Brian Konkol and President Rebecca Bergman kicked off the 37th annual MayDay! Conference on Wednesday morning. Before introducing the keynote speaker of the conference, Bergman quoted an excerpt from the new Strategic ACTS Plan tying it to the topic of the conference.

“Gustavus equips students to lead purposeful lives and to act on the great challenges of our time. Through an innovative liberal arts education of recognized excellence. MayDay! Calls the attention of our community to one of the great challenges of our time. This year’s topic is focused on mass surveillance and the role of both citizens and government in times of peace and in times of war,” Bergman said.

While The MayDay! Conference has traditionally been a forum for peace discussion, it also provides a source of inspiration for attendees to begin their own journey towards creating harmony in the world.

“The message is rather grim, well, we’ve assembled at this time and place. Our country, we the people, are engaged in 9 known unconstitutional, un-winnable wars that are turning children into orphans, wives into widows, having fathers bury sons instead of sons burying fathers. It’s destruction on an industrial scale. That is our country. We can’t blame it on the government because we, the people, still govern,” keynote speaker Bruce Fein opened the conference with.

“The surveillance issue is a derivative- or better yet- a child of the warfare state.” – Bruce Fein

Fein, a constitutional lawyer in Washington D.C. and former assistant deputy attorney under the Reagan administration, made sure to emphasize that it is the people that inevitably has the power to change its country’s actions.

“We now live in a country where the President is endowed with authority that would make King George III envious. The authority to play prosecutor, judge, jury and executioner to kill anyone on the planet, including citizens that he decrees based upon secret evidence – the same kind of evidence that found weapons of mass destruction in Iraq – is an imminent danger.
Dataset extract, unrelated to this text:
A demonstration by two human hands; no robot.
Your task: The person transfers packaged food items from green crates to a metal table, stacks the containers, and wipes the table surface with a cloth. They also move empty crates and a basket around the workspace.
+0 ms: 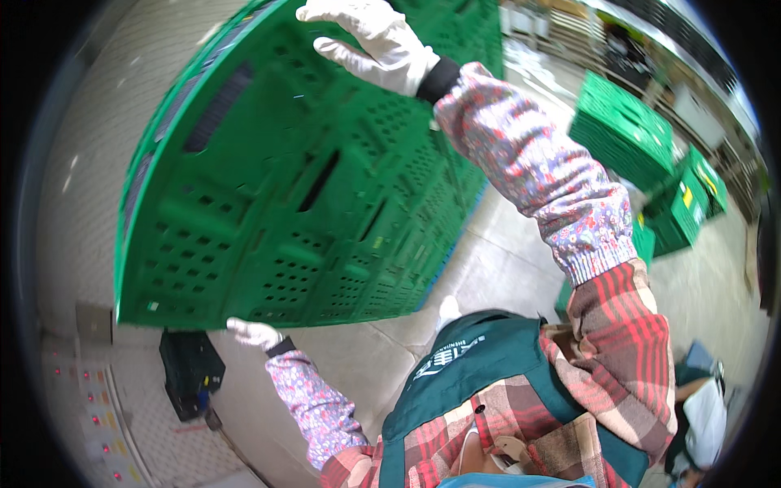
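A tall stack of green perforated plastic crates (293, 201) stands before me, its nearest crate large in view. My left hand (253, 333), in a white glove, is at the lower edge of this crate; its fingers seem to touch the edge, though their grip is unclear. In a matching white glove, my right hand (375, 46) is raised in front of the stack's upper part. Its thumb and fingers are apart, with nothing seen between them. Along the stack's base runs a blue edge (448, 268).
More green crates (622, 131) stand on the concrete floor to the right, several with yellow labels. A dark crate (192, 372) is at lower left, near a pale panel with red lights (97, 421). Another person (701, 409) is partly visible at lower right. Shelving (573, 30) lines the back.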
There is no reveal of the President’s decision, there is no congressional review, there is no judicial review, it is final. That is the power to kill anyone at will, which is the very definition of tyranny. When Thomas Paine wrote that ‘in the USA common law is King and that the King is law’ we fought a revolution and now we’ve turned our heads. When I say we, that’s us. This is who we voted for. We tolerate and accept it,” Fein said.
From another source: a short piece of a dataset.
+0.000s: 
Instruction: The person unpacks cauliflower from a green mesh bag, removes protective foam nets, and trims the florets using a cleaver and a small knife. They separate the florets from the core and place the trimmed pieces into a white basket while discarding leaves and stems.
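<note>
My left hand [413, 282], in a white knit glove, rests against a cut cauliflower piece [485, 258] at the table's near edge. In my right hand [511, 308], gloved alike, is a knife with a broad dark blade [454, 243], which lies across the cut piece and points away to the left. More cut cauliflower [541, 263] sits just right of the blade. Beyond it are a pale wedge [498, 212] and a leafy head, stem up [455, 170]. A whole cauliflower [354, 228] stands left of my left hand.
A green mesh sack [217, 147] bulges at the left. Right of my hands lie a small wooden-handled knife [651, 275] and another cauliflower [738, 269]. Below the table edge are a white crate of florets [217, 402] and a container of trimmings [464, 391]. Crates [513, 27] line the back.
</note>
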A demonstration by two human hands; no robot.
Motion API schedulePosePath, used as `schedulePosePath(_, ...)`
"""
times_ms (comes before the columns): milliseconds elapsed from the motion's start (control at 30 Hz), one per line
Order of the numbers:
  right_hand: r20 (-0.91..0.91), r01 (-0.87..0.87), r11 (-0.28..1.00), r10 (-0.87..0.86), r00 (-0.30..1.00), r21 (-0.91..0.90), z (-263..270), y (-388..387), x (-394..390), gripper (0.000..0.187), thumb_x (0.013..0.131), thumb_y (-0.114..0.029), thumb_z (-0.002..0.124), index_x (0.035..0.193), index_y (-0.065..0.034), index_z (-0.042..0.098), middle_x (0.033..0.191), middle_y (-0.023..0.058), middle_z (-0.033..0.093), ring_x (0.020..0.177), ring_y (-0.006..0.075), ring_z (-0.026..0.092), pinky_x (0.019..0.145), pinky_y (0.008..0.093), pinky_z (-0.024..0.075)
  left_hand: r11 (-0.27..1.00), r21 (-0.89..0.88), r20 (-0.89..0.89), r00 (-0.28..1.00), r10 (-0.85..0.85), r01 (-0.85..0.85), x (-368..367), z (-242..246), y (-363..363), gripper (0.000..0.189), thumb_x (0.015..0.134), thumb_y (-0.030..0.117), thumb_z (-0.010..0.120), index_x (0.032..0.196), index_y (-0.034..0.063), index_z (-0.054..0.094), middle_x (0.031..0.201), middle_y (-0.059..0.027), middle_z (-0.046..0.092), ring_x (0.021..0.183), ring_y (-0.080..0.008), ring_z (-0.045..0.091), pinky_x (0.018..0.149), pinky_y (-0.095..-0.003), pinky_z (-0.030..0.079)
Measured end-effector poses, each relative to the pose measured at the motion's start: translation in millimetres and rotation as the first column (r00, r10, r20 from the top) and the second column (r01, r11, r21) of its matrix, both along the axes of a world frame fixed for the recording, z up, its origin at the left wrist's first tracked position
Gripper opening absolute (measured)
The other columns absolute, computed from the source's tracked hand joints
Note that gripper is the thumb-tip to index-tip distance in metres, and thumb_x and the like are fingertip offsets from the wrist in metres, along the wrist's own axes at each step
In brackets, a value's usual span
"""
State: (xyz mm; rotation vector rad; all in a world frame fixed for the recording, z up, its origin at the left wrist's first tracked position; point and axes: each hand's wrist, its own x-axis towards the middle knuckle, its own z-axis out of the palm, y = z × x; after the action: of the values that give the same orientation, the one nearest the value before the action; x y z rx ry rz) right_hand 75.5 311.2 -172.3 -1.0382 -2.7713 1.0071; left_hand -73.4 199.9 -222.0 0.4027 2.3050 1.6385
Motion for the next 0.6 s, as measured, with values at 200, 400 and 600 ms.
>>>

The Conference continued with an afternoon panel discussion focusing on mass surveillance featuring Coleen Rowley, Jane Kirtley and Thomas Drake. Fein touched on the subject of mass surveillance in his keynote address, noting that the rationality of surveillance and warfare are not too different.

“The surveillance issue is an derivative – or better yet – a child of the warfare state. The warfare state is built on the psychology that we need to live in a risk-free world. Everyone in this room should know that it is more likely to know that you are more likely to die from a vending machine falling on top of you than in a terrorist attack. The surveillance society is a natural response. We can’t take any risks. This is why we declare wars on everything that moves, no matter how insignificant,” Fein concluded.